A Call for Questions! (End of the Dynasty)

As we near the demise of the Tang Empire, it’s time once again to send out a call across the land asking for your China-related questions! Pretty much anything goes, doesn’t have to be related to this era (though that helps!)




15 thoughts on “A Call for Questions! (End of the Dynasty)

  1. I recently finished Sima Quian’s Basic Annals of Gaozu of Han. I was struck by the way in which he is portrayed; a drunk (the book says he was intoxicated when he started his rebellion in Pei), and a coward (children in the cart). Why would the Grand Historian risk his life to publish such a critical portrait of the Supreme Ancestor, and why was the book not suppressed? I do know he was castrated, but was that not for other offenses?

  2. I have recently watched the movie “House of Flying Daggers” which is supposed to be set during the Tang Dynasty. The question I have is that during the scene in the restaurant at the beginning of the movie the main character throws out what looks like miniature silver ingots as payment. What were these and why were they shaped that way? Why was it used as payment instead of regular coins, was this a result of the lack of coinage you have mentioned several times throughout the episodes?

  3. Who do you feel was the best emperor during the Tang Dynasty? If not the same person, what about throughout all of Chinese history up to the end of the Tang Dynasty? What makes a good ruler? Is a good ruler a father figure who spends treasury on the masses? Is a good ruler a conqueror? Would Socrates and Confucius agree on what a good ruler is, and if so, what drink would they share in such a bugging bromance?

  4. 1. The bureaucracy that was created during the Tang Dynasty was vast. Following the fall of the dynasty into the Five Dynasties and Ten Kingdoms period and then into the Song, how did the massive institution for the Middle Kingdom survive the test?

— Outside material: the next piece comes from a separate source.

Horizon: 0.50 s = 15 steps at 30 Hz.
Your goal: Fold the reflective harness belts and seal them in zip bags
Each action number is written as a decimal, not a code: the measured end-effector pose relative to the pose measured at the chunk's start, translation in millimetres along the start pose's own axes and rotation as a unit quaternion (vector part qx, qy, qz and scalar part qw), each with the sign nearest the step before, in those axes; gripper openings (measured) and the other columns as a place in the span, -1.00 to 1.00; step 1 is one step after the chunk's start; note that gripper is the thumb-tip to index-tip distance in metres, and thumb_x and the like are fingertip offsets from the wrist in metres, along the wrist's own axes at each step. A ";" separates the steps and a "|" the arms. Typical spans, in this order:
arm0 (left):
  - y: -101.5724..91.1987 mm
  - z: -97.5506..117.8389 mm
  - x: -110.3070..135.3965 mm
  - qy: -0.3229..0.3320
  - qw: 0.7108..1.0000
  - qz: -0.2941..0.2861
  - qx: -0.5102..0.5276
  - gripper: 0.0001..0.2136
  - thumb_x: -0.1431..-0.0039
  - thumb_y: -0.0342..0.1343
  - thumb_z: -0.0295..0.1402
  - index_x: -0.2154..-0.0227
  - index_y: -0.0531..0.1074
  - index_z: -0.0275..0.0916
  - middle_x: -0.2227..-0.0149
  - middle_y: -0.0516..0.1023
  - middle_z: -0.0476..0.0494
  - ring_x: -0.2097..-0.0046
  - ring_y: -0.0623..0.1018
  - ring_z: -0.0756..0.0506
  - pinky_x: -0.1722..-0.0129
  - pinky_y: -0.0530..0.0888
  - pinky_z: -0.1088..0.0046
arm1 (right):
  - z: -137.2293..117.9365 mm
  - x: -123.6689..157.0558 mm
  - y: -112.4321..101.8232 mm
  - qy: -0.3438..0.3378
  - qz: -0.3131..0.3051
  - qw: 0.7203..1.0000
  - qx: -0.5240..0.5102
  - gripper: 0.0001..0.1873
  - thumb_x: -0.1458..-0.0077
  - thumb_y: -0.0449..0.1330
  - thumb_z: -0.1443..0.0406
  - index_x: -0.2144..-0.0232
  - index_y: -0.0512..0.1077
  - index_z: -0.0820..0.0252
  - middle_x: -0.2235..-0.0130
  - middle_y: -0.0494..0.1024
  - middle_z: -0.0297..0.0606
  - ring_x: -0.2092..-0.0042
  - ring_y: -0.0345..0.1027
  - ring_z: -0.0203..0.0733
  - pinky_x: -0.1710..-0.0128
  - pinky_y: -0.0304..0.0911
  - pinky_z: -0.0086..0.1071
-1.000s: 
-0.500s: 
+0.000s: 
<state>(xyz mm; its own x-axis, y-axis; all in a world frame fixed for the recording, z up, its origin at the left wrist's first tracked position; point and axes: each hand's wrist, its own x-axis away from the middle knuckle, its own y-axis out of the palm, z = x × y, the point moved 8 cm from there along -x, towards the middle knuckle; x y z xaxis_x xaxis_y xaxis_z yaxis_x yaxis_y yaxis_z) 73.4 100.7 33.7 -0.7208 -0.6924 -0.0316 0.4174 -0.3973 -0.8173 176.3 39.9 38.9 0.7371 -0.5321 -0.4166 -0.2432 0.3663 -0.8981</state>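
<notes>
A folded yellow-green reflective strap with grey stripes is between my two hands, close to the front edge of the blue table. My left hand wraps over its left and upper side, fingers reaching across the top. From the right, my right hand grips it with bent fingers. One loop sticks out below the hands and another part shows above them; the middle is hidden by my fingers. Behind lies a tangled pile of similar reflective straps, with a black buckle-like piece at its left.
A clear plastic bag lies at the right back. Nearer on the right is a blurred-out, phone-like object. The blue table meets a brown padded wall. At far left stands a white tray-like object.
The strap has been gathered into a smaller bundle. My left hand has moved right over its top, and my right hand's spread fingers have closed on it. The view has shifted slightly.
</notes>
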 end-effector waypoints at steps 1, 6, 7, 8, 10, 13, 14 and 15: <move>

    2. It is clear when emperors that are only on the throne for a short period of time there is a troubling time in the empire. When Emperors that are on the throne for ten plus years or even twenty plus years that stability usually ushers in a time of prosperity. If the Tang had periods where rulers reigned for longer periods would the stability of the dynasty lasted longer or would have it still collapsed into itself due to the known issues in the latter periods of the dynasty?

    Finally episode 97, the opening that you did made me chuckle hard.

  5. As I understand, the actual way the battles were fought and any tactics used weren’t recorded too thoroughly in Chinese history. As best you can, can you shed any light on the evolution of tactics or army composition from conscripted armies to professional forces over the centuries?
    Also, is there any data on how the soldiers of varying classes would be armed and armored and how that changed from the Warring States period to our current Tang period?
    Any advances in metallurgy or smithing techniques leading to different types of weaponry preferences?
    I know this is a lot, and a very broad topic, so feel free to pick what you want to answer.

    As always, thanks.

  6. In the latest episode, you mentioned the use of “peasant rebellion” as a traditional label. I wonder how far back was this phrase used? The modern phrase, 农民起义 (peasant uprising) is used throughout the Communist textbook from Chen Sheng and Wu Guang’s time, as the same text considers the First Empire also the formal beginning of feudal economy when a formal peasant class started to exist. (Before that, it was all “slave rebellion”.) But I cannot easily relate the phrase to an ancient form. As you mentioned, 亡命 and such were quite common but they do not convey the same connotations. Even when the righteousness associated with 起义 (uprising for justice) is replaced with violence, like in 农民暴乱, a four-syllable word still sounds modern. In classic historic fictions, the Romance of Three Kingdoms uses negative phrases such as 乱军 to describe Yellow Turbans, and Water Margin uses positive phrases such as 好汉 to describe Song Jiang. Later uprisings with a political ambition like Li Zicheng describe themselves as 义军. All of them use two syllables to which 农 is difficult to attach.

    Unrelated, thinking about the traditional Communist explanation of the Chinese history makes me wonder how is agricultural revolution related to the transition to feudal society. For some reason, maybe because of the Chinese word 农 appears in both agriculture and in peasantry, I had this strong impression that the feudal society began to form with the agricultural revolution. (Or perhaps my history teachers had said so. It was too long ago.) In formal history text I learned, although feudal economy had evolved since Spring and Autumn, the First Emperor was the one who formalised the system throughout China. But even if that is correct, the Yellow Emperor is supposed to have taught people how to farm. This would push the Chinese agricultural revolution very far before Spring and Autumn. So were farmland mainly in the hands of royalties before that time?